When we grew weary of the city of Dubai and its surrounding desert, the three of us took a day-trip to Abu Dhabi, the capital of the United Arab Emirates. It was much the same as Dubai: clean and rich. The dude who took us stopped at a variety of places, including a Ferrari theme park, an art shop, an expensive place to eat that had a cool beach view of the skyline, a museum dedicated to the founder of the UAE, a hotel that we weren’t allowed in, and, after the Burj Khalifa, the sickest structure we stepped foot inside: the Sheikh Zayed Mosque.
I do not know what to write about the Sheikh Zayed Mosque. A fusillade of short sentences will have to do. It was really, really white; it was really, really bright. There were massive chandeliers within. There were cool pools of water without. It was giant. It was busy. It was obviously frequented by tourists, tourists like myself who wore shorts, which are generally not allowed in mosques but which seemed to not matter in the least here. It was really, really white. Really. White. Really.
By the end of the fourth day we were in Dubai, Thursday, there was not much we hadn’t done. Had we had another day, I am not sure we could have filled it with meaningful activities.
So, anyway, as I was saying, Dubai was not really my type of city. Yeah, I do love huge buildings and stuff that is different from my normal life, and Dubai had that. But it was very much driven by money. Everything was so nice, and it had to be so nice. Or people probably would not go there. Very slick, very clean, ultra modern; this seemed to be the culture.
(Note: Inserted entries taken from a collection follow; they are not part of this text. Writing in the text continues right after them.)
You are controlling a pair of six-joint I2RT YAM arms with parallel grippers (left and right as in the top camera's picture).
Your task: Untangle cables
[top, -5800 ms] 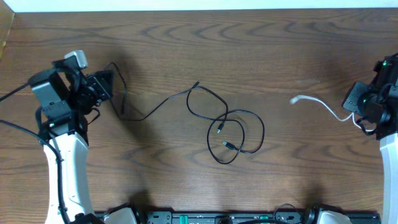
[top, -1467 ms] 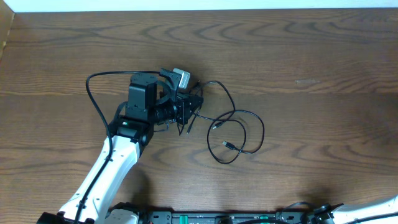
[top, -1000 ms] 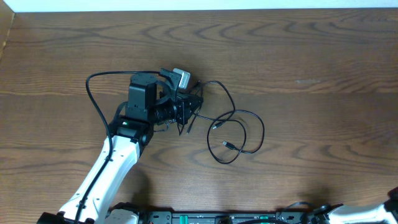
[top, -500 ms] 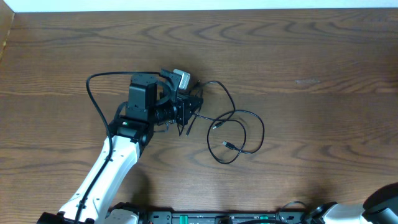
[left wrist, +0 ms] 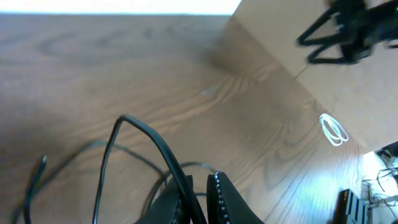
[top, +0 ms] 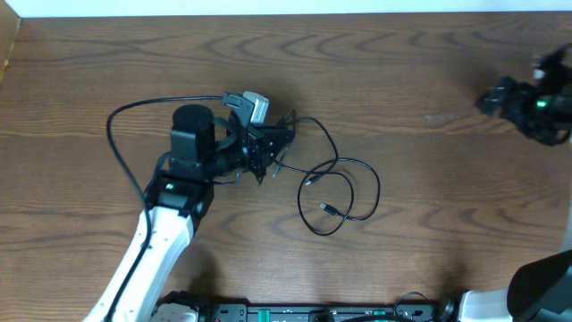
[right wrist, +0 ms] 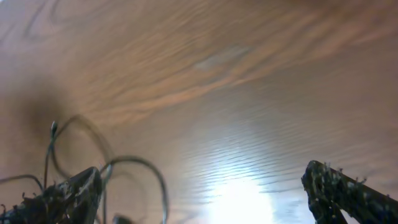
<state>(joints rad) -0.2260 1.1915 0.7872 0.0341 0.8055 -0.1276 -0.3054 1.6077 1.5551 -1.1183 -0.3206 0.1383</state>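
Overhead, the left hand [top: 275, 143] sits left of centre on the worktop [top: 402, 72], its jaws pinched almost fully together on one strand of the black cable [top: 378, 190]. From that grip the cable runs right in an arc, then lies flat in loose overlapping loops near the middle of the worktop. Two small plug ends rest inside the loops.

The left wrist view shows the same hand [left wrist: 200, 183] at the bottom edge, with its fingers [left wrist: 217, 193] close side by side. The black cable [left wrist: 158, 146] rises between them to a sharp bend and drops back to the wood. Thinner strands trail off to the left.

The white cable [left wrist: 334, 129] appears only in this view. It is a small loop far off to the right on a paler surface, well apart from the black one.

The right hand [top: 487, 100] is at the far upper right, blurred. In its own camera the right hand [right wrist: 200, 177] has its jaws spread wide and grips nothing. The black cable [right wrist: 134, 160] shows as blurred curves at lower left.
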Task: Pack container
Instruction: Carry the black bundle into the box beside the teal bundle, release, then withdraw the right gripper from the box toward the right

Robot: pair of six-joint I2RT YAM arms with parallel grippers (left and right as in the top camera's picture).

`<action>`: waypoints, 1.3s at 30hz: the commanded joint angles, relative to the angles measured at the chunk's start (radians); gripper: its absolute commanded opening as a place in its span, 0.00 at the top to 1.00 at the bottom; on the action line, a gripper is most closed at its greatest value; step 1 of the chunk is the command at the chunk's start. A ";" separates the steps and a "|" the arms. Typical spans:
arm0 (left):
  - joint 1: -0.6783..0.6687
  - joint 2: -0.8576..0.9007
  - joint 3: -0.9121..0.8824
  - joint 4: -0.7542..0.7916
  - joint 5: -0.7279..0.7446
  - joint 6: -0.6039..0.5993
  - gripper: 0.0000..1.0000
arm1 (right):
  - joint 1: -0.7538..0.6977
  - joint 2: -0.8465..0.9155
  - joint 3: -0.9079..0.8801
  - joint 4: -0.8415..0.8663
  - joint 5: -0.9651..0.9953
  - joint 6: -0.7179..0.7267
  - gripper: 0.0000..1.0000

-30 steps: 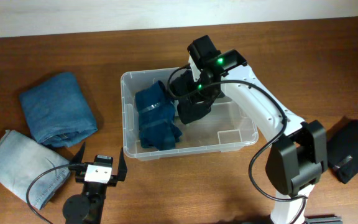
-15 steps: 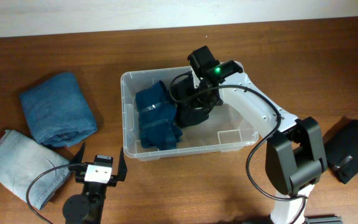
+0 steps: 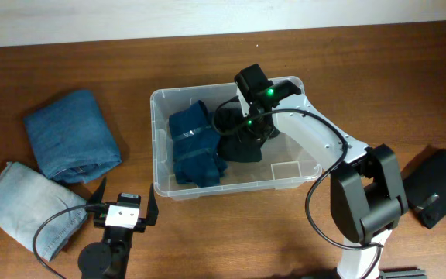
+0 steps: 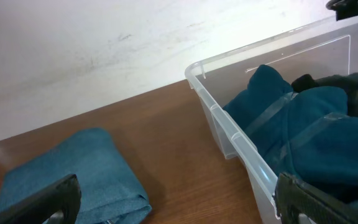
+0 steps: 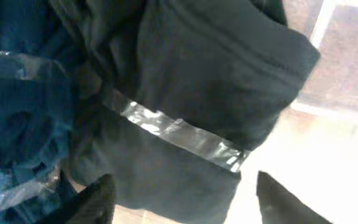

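Note:
The clear container (image 3: 155,147) stands mid-table and holds two taped bundles side by side. A dark blue bundle (image 3: 194,147) lies in its left half, and a black bundle (image 3: 242,146) lies just right of it. My right gripper (image 3: 248,130) hovers inside the bin right over the black bundle. In the right wrist view its gripper (image 5: 185,202) is open, its fingertips (image 5: 98,199) standing wide on either side of the black bundle (image 5: 197,93) without pinching it. My left gripper (image 3: 126,199) rests open and empty near the front edge, left of the bin.
Folded mid-blue jeans (image 3: 72,136) and folded pale jeans (image 3: 29,205) lie on the table's left side. Another black taped bundle (image 3: 438,187) lies at the far right. The bin's right half shows its bare bottom with a white label (image 3: 289,168).
My right gripper has sunk lower into the bin with the black bundle and spread its jaws, letting the bundle go. The left arm has not moved.

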 commanded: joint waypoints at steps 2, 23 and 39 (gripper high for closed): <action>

Yet, the city is in the Middle East, where the world began, where civilizations have risen and fallen, empires and people groups have flourished and then disappeared, and then reappeared. Dubai didn’t seem to fit in; the place didn’t seem to have character other than the glitter of its architecture and size of its buildings. It’s a super new city; oil was discovered there in the 1960’s, and so then the place started to take off. So it makes sense that we thought it difficult to experience Dubai’s culture. I think, actually, that we did experience its culture, but its culture is just not what I think of when I try to define the word “culture.”
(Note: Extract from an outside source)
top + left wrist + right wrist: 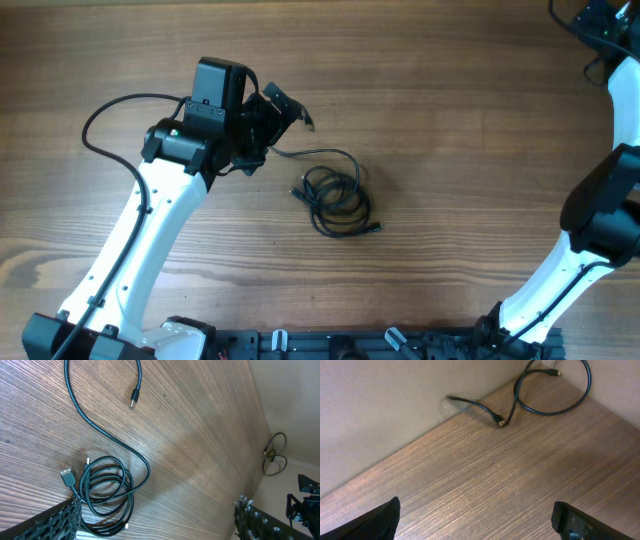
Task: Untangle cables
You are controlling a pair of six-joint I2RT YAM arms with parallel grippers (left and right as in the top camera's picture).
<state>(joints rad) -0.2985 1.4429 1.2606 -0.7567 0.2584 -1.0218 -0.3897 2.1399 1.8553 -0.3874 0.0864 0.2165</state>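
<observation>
Left fingers (pixel 60 522): spread wide, empty, hovering over the coiled cables (pixel 105 490) at mid-counter (pixel 450 100).
Right fingers (pixel 375 522): spread, empty, facing a separate cable (pixel 555 410) by the wall (pixel 395 400).
Technique: pinch just behind the free plug (pixel 134 399), then draw it slowly clear of the coil so the loops open rather than tighten.
Markings: none legible.

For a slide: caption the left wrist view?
Open left gripper above coiled black cables on the wooden table, one plug end trailing free.
</observation>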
Which doesn’t make it a bad place. It is just not my kind of place. And, all this is not to say that the trip itself was not super fun. As is most often the case, the people with whom I went – Ramon, Nallely – made the experience memorable. We laughed a lot, whether it was at random dudes yelling, “My passport! My passport? My passport!” at us on the plane in Beijing before we’d even taken off, or at old ladies on the escalator who didn’t understand that stopping at the top of the escalator is a stupid idea, or at unlucky taxi drivers who happened to pick us up. And deeper talks, too, believe it or not. Always better when we’re together.
Probably won’t go back there, but! It was the taste of the Middle East. It still beckons. There is a lot more to it than some new kid on the block. More depth, more history, more food. More, more, more. I’ll be back.